Work instructions: Give back exactly the lines of the data below, starting with the line that has "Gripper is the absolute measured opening" and going on through the line that has "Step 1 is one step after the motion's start".

(Items listed in a dataset)
▽
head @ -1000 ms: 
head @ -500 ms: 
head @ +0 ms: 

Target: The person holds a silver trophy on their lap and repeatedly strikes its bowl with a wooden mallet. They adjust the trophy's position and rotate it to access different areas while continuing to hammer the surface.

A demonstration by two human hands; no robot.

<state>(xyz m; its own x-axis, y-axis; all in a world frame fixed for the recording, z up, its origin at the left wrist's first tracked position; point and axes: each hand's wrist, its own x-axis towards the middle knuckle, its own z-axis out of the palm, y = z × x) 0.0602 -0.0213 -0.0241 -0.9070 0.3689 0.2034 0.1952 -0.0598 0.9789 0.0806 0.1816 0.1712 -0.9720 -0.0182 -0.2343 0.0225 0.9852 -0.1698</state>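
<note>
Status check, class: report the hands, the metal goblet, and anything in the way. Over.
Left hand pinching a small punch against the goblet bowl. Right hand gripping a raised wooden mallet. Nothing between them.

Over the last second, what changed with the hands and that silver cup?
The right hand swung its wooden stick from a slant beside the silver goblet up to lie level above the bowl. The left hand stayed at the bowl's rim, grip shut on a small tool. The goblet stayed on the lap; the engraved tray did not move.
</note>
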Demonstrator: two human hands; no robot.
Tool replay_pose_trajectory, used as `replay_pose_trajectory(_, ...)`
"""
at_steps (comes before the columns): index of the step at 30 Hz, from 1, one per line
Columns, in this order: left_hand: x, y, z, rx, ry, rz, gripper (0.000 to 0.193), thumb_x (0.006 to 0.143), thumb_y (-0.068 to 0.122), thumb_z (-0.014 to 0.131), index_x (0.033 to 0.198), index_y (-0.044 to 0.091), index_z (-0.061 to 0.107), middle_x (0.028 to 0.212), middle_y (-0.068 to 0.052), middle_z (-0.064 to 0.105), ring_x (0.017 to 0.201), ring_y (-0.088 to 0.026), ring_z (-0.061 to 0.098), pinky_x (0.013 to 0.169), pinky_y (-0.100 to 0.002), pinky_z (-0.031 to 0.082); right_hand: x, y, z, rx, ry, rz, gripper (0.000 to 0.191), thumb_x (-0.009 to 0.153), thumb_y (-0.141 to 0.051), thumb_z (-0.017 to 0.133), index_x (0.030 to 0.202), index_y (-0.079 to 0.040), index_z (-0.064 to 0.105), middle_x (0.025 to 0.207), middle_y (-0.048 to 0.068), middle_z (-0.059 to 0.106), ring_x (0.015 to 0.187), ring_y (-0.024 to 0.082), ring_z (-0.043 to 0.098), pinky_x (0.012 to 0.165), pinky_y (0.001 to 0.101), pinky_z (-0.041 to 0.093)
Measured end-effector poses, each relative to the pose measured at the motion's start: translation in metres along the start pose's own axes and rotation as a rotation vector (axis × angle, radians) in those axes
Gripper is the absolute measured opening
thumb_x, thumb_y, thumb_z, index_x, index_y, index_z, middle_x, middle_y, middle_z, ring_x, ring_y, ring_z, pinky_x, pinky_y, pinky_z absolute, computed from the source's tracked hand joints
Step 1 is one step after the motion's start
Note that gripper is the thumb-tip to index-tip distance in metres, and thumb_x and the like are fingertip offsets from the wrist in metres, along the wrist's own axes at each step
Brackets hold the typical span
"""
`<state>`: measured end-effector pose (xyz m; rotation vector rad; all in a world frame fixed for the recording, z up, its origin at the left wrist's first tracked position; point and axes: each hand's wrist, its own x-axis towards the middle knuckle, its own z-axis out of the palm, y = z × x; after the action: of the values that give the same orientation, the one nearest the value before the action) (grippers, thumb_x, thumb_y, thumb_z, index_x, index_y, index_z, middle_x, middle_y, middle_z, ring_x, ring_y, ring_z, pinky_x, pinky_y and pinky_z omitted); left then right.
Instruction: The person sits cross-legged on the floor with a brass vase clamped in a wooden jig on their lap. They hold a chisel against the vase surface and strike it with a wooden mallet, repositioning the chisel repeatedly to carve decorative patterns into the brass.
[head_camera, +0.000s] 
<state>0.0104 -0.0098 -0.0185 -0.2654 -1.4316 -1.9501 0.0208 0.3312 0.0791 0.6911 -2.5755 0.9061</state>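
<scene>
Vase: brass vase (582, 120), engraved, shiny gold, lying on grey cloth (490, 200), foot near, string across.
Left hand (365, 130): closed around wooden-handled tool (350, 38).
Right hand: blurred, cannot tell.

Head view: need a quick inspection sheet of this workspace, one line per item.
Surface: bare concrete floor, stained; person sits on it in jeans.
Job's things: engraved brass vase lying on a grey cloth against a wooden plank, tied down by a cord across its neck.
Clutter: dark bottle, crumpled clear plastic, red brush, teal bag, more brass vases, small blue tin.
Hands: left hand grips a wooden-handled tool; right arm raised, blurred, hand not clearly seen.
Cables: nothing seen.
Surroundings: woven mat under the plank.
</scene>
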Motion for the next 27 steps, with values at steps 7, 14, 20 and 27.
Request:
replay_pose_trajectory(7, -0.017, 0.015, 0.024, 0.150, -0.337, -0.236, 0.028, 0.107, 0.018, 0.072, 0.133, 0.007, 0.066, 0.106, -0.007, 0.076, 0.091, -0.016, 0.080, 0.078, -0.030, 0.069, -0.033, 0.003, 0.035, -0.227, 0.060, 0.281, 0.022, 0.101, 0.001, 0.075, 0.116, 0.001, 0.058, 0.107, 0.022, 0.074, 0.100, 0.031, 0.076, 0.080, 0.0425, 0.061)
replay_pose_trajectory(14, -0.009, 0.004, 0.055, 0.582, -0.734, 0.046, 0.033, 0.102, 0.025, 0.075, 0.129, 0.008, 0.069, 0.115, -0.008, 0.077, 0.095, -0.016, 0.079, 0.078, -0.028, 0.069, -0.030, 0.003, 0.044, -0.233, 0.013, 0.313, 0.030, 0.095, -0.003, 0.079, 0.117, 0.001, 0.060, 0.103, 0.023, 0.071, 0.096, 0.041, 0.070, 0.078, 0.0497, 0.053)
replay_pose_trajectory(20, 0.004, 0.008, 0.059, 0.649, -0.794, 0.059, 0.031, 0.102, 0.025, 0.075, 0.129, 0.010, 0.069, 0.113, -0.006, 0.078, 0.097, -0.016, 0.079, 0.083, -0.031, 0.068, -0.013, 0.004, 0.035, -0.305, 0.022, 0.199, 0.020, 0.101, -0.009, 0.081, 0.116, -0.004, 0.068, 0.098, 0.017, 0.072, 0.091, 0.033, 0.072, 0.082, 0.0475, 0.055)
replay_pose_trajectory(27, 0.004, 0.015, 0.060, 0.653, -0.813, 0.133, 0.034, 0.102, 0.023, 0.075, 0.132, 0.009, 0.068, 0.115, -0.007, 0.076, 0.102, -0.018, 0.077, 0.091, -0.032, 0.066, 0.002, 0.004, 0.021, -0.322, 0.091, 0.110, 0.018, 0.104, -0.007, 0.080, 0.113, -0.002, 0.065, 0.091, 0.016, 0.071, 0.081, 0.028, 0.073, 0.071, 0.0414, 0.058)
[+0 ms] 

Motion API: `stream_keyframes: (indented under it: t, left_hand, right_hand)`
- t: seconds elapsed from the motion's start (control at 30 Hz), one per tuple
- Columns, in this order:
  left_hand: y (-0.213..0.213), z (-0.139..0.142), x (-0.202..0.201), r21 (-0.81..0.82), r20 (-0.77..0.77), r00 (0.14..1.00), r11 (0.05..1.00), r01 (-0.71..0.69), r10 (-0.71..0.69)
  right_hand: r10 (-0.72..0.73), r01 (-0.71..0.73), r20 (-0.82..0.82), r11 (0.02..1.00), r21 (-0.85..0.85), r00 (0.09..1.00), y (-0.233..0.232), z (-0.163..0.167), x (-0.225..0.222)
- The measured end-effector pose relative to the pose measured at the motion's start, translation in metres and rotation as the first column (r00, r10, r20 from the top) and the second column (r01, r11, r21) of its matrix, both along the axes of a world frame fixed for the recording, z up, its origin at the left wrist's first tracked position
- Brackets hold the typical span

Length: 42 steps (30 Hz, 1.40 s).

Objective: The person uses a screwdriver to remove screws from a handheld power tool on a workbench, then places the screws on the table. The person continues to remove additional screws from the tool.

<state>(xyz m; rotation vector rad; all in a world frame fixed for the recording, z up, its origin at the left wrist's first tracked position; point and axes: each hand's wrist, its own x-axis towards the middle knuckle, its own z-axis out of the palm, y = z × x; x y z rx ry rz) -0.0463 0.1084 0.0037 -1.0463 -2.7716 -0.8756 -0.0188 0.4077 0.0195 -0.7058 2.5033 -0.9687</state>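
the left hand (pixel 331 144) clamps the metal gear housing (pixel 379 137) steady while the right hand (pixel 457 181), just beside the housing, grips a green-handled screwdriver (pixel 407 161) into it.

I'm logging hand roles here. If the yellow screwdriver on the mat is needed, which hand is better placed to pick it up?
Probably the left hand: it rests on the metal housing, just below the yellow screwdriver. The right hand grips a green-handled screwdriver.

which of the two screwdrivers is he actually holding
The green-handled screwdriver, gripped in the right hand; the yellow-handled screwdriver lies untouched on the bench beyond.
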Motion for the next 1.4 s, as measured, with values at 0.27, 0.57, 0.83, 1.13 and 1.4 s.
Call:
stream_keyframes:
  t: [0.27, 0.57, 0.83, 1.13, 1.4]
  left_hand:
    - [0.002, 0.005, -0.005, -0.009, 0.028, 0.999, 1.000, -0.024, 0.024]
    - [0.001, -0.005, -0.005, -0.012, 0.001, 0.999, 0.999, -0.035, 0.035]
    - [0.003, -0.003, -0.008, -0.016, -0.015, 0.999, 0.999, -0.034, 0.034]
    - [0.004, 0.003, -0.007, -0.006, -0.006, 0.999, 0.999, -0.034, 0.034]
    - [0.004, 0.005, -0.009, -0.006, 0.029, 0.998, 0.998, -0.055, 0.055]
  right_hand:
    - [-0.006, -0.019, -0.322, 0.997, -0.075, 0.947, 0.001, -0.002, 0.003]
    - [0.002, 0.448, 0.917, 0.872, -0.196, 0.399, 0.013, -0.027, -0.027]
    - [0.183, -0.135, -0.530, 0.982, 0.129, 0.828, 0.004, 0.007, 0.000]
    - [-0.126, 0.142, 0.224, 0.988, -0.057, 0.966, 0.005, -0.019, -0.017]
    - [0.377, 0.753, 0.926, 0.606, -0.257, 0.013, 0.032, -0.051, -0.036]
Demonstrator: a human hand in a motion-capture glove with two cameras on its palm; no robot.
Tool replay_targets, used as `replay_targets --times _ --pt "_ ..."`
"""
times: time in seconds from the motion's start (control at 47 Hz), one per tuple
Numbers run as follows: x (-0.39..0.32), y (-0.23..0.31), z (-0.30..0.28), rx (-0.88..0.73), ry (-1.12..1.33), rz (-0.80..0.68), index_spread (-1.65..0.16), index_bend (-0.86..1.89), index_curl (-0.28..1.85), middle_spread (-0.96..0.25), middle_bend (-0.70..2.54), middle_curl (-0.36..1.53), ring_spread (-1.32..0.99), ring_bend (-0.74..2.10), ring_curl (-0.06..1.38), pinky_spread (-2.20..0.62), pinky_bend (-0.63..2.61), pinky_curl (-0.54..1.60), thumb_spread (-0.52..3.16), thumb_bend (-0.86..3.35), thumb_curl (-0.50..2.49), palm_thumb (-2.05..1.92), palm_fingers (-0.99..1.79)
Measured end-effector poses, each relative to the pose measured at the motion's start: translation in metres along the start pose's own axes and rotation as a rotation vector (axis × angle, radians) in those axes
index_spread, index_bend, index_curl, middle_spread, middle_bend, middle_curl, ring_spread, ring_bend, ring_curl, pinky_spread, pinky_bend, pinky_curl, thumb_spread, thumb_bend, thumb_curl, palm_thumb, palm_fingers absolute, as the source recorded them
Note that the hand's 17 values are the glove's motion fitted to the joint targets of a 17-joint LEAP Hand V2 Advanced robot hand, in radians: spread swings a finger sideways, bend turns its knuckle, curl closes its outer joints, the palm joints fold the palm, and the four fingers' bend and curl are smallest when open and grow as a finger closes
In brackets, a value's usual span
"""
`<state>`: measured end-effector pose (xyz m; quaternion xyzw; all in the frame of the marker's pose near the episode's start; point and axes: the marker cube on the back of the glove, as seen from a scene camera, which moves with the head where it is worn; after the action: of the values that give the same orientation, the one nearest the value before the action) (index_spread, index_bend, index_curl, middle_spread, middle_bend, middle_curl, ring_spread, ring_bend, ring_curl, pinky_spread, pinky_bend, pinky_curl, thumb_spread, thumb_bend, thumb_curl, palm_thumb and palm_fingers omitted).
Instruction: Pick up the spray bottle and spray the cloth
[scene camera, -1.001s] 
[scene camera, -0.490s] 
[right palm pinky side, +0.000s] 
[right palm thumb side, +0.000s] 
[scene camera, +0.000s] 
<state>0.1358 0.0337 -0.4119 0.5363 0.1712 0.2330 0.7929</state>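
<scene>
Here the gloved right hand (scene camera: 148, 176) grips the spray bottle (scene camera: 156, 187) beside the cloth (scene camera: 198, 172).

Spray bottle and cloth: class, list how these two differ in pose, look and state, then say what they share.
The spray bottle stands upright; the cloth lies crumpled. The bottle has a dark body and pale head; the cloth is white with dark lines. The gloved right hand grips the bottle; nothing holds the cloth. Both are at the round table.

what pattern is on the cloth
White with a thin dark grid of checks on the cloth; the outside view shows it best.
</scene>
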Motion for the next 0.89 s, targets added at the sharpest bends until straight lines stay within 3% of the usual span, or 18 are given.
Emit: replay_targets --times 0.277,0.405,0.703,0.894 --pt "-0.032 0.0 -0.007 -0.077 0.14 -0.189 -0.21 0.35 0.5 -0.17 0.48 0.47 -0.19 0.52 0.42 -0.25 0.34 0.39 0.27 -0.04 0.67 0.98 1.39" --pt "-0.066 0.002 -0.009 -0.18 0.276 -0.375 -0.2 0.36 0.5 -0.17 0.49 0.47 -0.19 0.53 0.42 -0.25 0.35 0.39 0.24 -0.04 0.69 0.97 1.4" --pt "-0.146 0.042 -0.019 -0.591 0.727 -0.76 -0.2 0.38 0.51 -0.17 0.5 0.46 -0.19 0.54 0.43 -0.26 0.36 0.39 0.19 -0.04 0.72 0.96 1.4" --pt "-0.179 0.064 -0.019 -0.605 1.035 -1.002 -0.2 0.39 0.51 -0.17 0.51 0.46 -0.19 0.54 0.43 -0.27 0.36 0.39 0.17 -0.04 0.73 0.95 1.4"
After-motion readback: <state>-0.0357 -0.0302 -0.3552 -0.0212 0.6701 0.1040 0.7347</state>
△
Exercise response:
Gripper is the absolute measured opening
thumb_x, thumb_y, thumb_z, index_x, index_y, index_z, middle_x, middle_y, middle_z, ring_x, ring_y, ring_z, pinky_x, pinky_y, pinky_z absolute, computed from the source's tracked hand joints
Step 1 is one step after the motion's start

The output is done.